Return the listing exactly as it appears, but strip out the images.

*** Material provided ***

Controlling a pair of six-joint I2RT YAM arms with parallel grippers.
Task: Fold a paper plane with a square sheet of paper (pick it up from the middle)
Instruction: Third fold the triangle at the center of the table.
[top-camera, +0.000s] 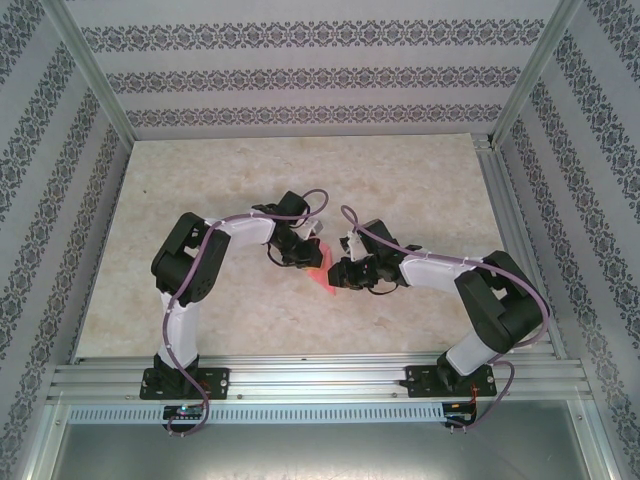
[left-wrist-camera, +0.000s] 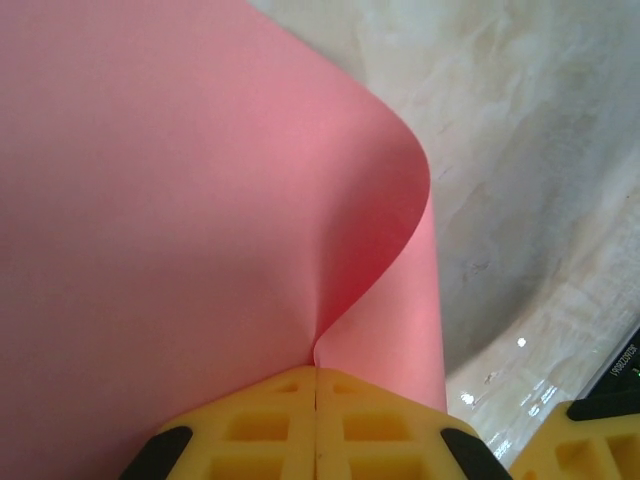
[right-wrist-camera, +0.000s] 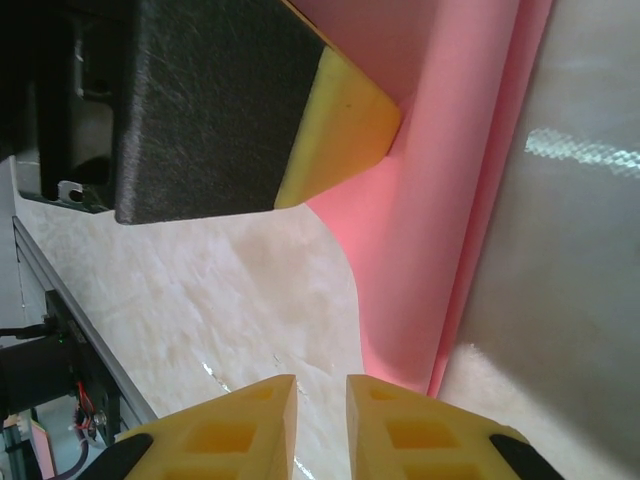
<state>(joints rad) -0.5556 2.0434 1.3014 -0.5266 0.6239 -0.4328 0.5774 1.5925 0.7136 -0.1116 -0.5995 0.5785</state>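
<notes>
The square sheet of paper (top-camera: 322, 279) is pink-red and hangs bent over in a soft curl above the table between the two arms. My left gripper (left-wrist-camera: 317, 372) is shut on the paper (left-wrist-camera: 200, 200), its yellow fingertips pressed together on a pinched fold. In the right wrist view the paper (right-wrist-camera: 440, 230) runs down as a doubled strip from the left gripper's fingertip (right-wrist-camera: 340, 120). My right gripper (right-wrist-camera: 320, 385) is open by a narrow gap, with nothing between its fingers. It sits just below and left of the paper's lower edge. The paper plane is out of view.
The marble-patterned table (top-camera: 300, 180) lies under both arms. An aluminium rail (top-camera: 320, 375) runs along the near edge, and patterned walls stand on three sides. The two grippers (top-camera: 318, 266) are close together at mid-table.
</notes>
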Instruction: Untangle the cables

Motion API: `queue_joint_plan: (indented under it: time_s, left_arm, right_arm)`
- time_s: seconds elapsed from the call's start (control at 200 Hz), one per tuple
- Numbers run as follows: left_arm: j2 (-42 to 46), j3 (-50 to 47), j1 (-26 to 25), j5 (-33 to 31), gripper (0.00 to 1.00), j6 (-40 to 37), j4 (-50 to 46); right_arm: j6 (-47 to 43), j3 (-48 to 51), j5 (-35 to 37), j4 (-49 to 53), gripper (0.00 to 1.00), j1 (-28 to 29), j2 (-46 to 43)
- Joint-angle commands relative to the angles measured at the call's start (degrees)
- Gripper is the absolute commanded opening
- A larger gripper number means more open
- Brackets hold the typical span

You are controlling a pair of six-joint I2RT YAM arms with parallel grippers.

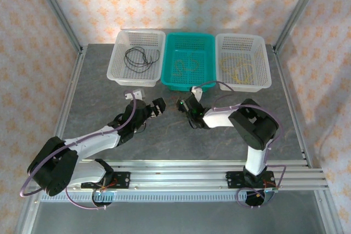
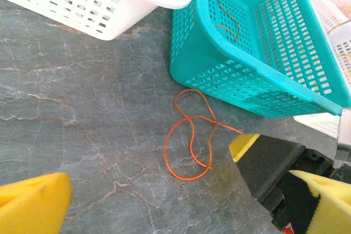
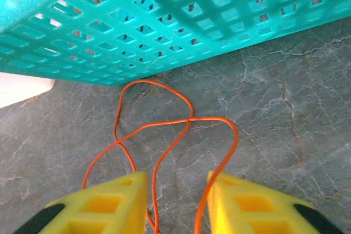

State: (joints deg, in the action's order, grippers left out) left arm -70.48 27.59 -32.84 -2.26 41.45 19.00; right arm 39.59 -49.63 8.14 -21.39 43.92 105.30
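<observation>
A white basket [image 1: 131, 80], a teal basket [image 1: 185, 84] and a second white basket [image 1: 244, 85] stand side by side on the grey table [image 1: 93, 105].

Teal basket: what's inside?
Loose brownish-orange cable loops lie on the floor of the teal basket; strand count is too fine to tell. Its near wall hides the floor's front edge.

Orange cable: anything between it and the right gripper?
Nothing visible. The orange cable lies on the bare table, and in the right wrist view two of its strands run between the yellow fingers of the right gripper, jaws apart. The teal basket sits just beyond the loop, not in the path.
</observation>
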Motion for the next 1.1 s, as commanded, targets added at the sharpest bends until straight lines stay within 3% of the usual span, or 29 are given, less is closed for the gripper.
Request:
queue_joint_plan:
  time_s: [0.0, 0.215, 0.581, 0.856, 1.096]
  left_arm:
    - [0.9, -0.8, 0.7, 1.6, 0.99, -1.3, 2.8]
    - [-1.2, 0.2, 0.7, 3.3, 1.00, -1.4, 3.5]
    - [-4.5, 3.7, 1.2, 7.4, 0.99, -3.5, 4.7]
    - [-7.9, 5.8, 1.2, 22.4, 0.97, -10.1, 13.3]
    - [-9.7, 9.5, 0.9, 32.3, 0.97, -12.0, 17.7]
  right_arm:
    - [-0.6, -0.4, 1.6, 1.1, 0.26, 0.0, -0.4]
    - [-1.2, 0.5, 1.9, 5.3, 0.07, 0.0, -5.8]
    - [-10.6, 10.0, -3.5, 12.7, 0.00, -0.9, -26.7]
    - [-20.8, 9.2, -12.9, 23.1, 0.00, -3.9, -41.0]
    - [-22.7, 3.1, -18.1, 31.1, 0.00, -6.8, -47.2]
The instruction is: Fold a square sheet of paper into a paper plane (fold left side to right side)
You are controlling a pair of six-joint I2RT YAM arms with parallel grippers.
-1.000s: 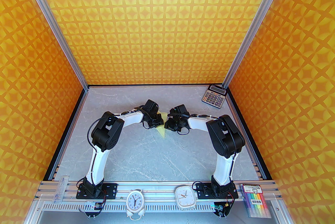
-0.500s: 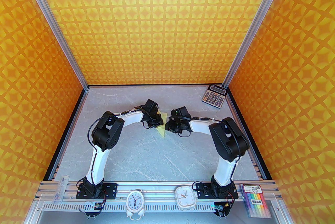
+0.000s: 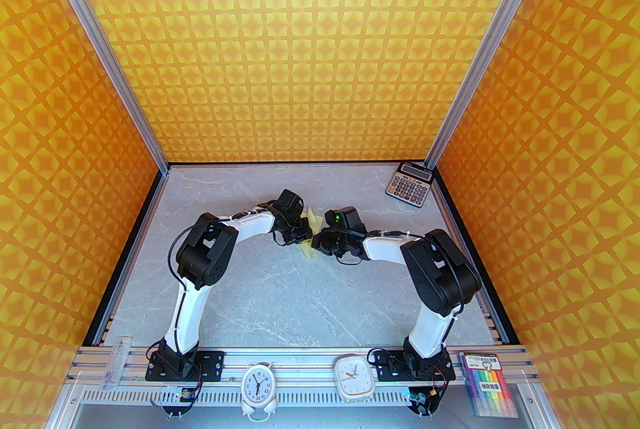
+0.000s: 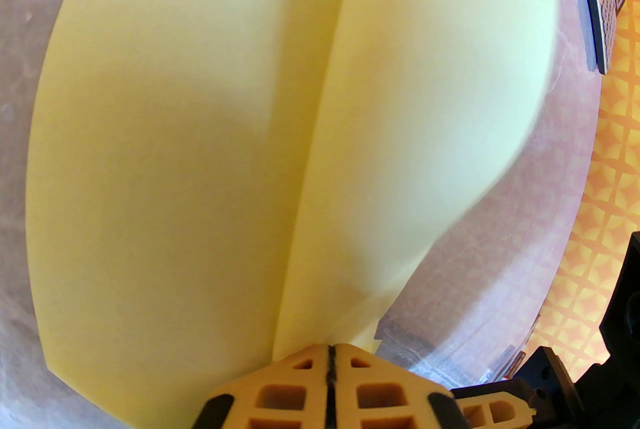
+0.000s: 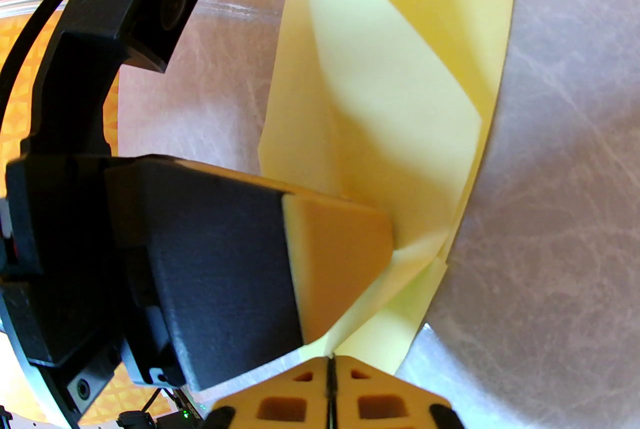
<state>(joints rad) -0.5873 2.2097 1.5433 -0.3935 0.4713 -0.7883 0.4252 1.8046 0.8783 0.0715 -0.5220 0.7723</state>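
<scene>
Yellow paper sheet (image 4: pixel 175 141) (partly folded), pinched by left tool (image 4: pixel 330 351) and right tool (image 5: pixel 330 361), both clenched.

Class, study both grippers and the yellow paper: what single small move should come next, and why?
Probably the right gripper should lower its pinched flap flat onto the table, while the left gripper holds. Both are shut on the square sheet of paper, which stands bowed between them, its crease not yet pressed.

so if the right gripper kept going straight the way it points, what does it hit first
The sheet of paper it pinches, then probably the left gripper close ahead; depth is unclear.
</scene>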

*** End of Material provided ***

§ **Exercise solution**:
Controlling a pair of six-joint I2RT YAM arms with parallel grippers.
Task: Fold a paper plane with a square sheet of paper (pick it up from the middle)
Instruction: Third fold the triangle at the center of the table.
[top-camera, +0.000s] 
[left-wrist-camera, +0.000s] 
[right-wrist-camera, +0.000s] 
<state>(joints rad) -0.5556 2.0434 1.3014 -0.5266 0.6239 -0.4328 0.5774 1.5925 0.7136 -0.1116 -0.5995 0.5785</state>
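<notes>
The square sheet of paper (top-camera: 322, 279) is pink-red and hangs bent over in a soft curl above the table between the two arms. My left gripper (left-wrist-camera: 317, 372) is shut on the paper (left-wrist-camera: 200, 200), its yellow fingertips pressed together on a pinched fold. In the right wrist view the paper (right-wrist-camera: 440, 230) runs down as a doubled strip from the left gripper's fingertip (right-wrist-camera: 340, 120). My right gripper (right-wrist-camera: 320, 385) is open by a narrow gap, with nothing between its fingers. It sits just below and left of the paper's lower edge. The paper plane is out of view.
The marble-patterned table (top-camera: 300, 180) lies under both arms. An aluminium rail (top-camera: 320, 375) runs along the near edge, and patterned walls stand on three sides. The two grippers (top-camera: 318, 266) are close together at mid-table.
</notes>
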Instruction: Untangle the cables

Motion API: `queue_joint_plan: (indented under it: time_s, left_arm, right_arm)`
- time_s: seconds elapsed from the call's start (control at 200 Hz), one per tuple
- Numbers run as follows: left_arm: j2 (-42 to 46), j3 (-50 to 47), j1 (-26 to 25), j5 (-33 to 31), gripper (0.00 to 1.00), j6 (-40 to 37), j4 (-50 to 46); right_arm: j6 (-47 to 43), j3 (-48 to 51), j5 (-35 to 37), j4 (-49 to 53), gripper (0.00 to 1.00), j1 (-28 to 29), j2 (-46 to 43)
- Joint-angle commands relative to the angles measured at the call's start (degrees)
- Gripper is the absolute commanded opening
- A larger gripper number means more open
- Brackets hold the typical span

You are controlling a pair of six-joint I2RT YAM arms with parallel grippers.


State: (joints deg, in the action's order, grippers left out) left arm -70.48 27.59 -32.84 -2.26 41.45 19.00; right arm 39.59 -49.63 8.14 -21.39 43.92 105.30
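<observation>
A white basket [image 1: 131, 80], a teal basket [image 1: 185, 84] and a second white basket [image 1: 244, 85] stand side by side on the grey table [image 1: 93, 105].

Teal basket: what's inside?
Loose brownish-orange cable loops lie on the floor of the teal basket; strand count is too fine to tell. Its near wall hides the floor's front edge.

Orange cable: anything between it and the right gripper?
Nothing visible. The orange cable lies on the bare table, and in the right wrist view two of its strands run between the yellow fingers of the right gripper, jaws apart. The teal basket sits just beyond the loop, not in the path.
</observation>
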Motion for the next 1.1 s, as commanded, targets added at the sharpest bends until straight lines stay within 3% of the usual span, or 29 are given, less is closed for the gripper.
Request:
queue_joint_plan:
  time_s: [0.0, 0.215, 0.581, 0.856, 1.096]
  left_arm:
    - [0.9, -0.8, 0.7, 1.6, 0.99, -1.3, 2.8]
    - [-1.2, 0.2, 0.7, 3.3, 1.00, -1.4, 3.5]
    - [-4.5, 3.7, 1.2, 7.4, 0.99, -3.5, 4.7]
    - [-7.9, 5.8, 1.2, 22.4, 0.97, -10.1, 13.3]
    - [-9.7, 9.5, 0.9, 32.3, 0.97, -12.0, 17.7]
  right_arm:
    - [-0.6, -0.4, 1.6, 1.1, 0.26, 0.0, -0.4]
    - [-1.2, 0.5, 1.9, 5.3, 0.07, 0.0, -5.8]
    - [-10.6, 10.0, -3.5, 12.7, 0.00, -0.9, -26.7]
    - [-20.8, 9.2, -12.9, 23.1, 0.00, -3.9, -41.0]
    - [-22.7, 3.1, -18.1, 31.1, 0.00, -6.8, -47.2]
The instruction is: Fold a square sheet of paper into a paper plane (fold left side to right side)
You are controlling a pair of six-joint I2RT YAM arms with parallel grippers.
-1.000s: 
-0.500s: 
+0.000s: 
+0.000s: 
+0.000s: 
<state>(joints rad) -0.5873 2.2097 1.5433 -0.3935 0.4713 -0.7883 0.4252 1.8046 0.8783 0.0715 -0.5220 0.7723</state>
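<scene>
Yellow paper sheet (image 4: pixel 175 141) (partly folded), pinched by left tool (image 4: pixel 330 351) and right tool (image 5: pixel 330 361), both clenched.

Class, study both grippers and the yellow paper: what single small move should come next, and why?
Probably the right gripper should lower its pinched flap flat onto the table, while the left gripper holds. Both are shut on the square sheet of paper, which stands bowed between them, its crease not yet pressed.

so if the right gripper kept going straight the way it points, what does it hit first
The sheet of paper it pinches, then probably the left gripper close ahead; depth is unclear.
</scene>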

That completes the answer to this exercise.